SAN FRANCISCO, Feb. 16, 2013 — In 1945, the United Nations Charter was signed by representatives of 50 at the San Francisco War Memorial and Performing Arts Center. So it’s fitting that the Association for the Advancement of International Education often holds its annual conference here. The only difference is that far more than 50 countries are represented.

Needless to say, there’s a lot you can learn from a conference of more than 500 heads, directors, and other upper administrators from the best international schools in the world. The first thing you learn is that international means international. From Burma to Paraguay to Qatar to The Gambia, every corner of the world was represented. I felt like a minor leaguer having flown only an hour to San Francisco from LA.

The heaviest insight we learned was that all the AP classes and SAT scores in the world mean nothing in a world where extreme poverty still prevails. That sobering notion came from African human rights activist Kimmie Weeks. It’s a crusade that we all must wage, and it will be the topic of a separate blog post.  As far as education is concerned, here are some trends and fascinating facts that were on full display at AAIE:

The Top 10 List:

1.  International education keeps growing.

2. Tiny United Arab Emirates has by far the most international schools of any country. That makes sense when you consider that less than 10 percent of the population is native Emirati.

3.  Online education, and the ability to bring nearly any course to any school in the world, is one of the most revolutionary and, perhaps, inevitable trends of the next 10 years. Schools administrators are excited by and terrified about it — usually at the same time.

4.  The heads of international schools all know each other. It’s a small world after all.

5.  While many educators believe that schools should be nonprofit, many strong schools are for-profit entities; many are owned by relatively large school operating companies. Which model serves students better is very much open to discussion.

6. There is growing demand in American universities for international students.  I met a representative from the California State University system whose sole job was to recruit international students.

7.  Just as American colleges are opening campuses overseas (such as NYU Abu Dhabi), so are high schools.
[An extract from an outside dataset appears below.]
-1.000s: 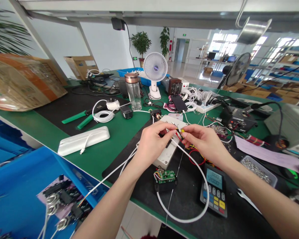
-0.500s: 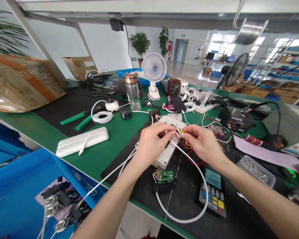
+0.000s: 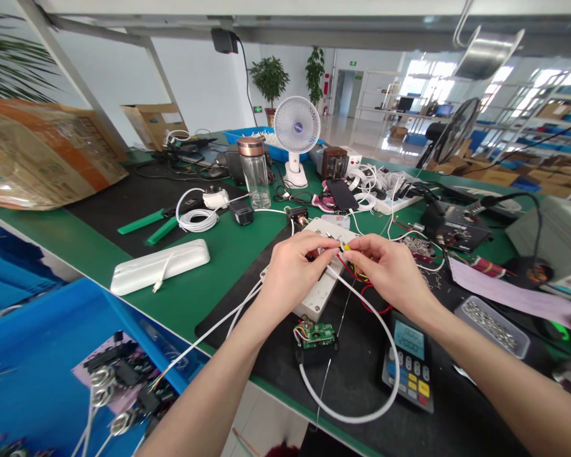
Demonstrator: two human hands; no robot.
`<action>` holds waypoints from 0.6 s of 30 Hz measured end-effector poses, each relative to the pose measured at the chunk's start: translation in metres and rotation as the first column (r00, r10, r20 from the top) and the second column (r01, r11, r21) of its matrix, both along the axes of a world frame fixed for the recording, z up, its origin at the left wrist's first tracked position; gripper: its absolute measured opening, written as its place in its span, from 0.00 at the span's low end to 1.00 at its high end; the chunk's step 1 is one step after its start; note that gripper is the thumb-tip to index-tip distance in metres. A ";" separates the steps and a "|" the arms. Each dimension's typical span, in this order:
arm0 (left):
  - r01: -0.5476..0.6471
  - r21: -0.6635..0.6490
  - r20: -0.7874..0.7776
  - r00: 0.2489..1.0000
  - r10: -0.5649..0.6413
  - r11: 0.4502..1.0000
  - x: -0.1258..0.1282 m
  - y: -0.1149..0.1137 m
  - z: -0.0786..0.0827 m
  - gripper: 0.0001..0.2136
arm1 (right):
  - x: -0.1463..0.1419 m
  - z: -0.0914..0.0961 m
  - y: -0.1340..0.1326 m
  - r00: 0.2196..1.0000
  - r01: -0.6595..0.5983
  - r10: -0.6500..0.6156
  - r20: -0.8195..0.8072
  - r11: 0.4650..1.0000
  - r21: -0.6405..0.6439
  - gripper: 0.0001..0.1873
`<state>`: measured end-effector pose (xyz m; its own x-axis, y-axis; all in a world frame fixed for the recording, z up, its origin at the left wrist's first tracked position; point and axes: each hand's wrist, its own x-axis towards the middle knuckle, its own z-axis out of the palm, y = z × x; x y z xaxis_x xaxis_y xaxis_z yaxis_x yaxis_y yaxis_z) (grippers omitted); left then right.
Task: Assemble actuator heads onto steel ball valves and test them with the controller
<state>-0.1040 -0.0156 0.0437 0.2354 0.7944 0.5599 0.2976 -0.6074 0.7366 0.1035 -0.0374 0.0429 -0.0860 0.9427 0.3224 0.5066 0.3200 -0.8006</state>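
Observation:
Over a pale box (image 3: 320,299) on the black mat, my two hands meet at the fingertips. Thumb and forefinger of my left hand (image 3: 292,270) pinch a thin wire at the end of a white cable (image 3: 396,355); the tip is mostly covered by fingers. My right hand (image 3: 393,266) is closed on a small yellow clip (image 3: 346,247), right beside the left fingertips. Whether clip and wire touch I cannot tell. Red and yellow leads hang under the right hand. The white cable loops down to a green circuit board (image 3: 320,334) in a black housing, nearer me.
A meter with keys (image 3: 409,365) lies by my right forearm, and a tray of small metal parts (image 3: 492,327) farther right. Left are a white oblong case (image 3: 159,266) and green-handled pliers (image 3: 140,222). A glass bottle (image 3: 257,181) and fan (image 3: 296,136) stand behind.
The whole view has shifted slightly. Both hands keep the same pinches in nearly the same place over the box.

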 end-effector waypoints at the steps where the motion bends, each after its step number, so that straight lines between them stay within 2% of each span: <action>1: -0.004 -0.003 0.009 1.000 0.004 1.000 0.000 0.000 0.000 0.06 | 0.000 0.001 0.000 1.000 0.007 -0.007 0.005 1.000 0.001 0.13; 6: -0.104 -0.046 0.150 0.983 0.109 0.994 -0.001 0.003 -0.006 0.09 | 0.009 0.007 -0.005 0.993 0.107 -0.109 0.048 0.993 0.043 0.22; 11: -0.173 -0.123 0.335 0.920 0.205 0.977 -0.005 0.012 -0.012 0.08 | 0.027 0.016 -0.021 0.979 0.189 -0.191 0.065 0.981 0.028 0.21; 15: -0.156 -0.155 0.378 0.903 0.204 0.976 -0.006 0.011 -0.011 0.07 | 0.040 0.027 -0.049 0.968 0.228 -0.225 0.107 0.974 -0.011 0.22; 18: -0.148 -0.165 0.395 0.896 0.202 0.975 -0.005 0.009 -0.011 0.07 | 0.052 0.034 -0.082 0.947 0.268 -0.264 0.184 0.964 0.005 0.23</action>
<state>-0.1091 -0.0063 0.0331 -0.1408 0.8723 0.4683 0.0480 -0.4665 0.8832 0.1551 -0.1193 0.0764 0.1132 0.9455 0.3054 0.7081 0.1388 -0.6923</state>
The Chadwick School in Palos Verdes, California, is replicating itself in Seoul.

8.  ArborBridge conducts its tutoring by videochat. Now some schools are using the same technology to conduct their job interviews. One head told me that the quality of teachers he hires via videochat is every bit as high as those he used to meet in person.

9.  There were some interesting and unusual vendors at the conference this year. For example, one of the biggest vendors at the conference sells kidnapping and ransom insurance to international schools.

10. I don’t care where you teach. There’s no place else in the world like San Francisco on a clear day.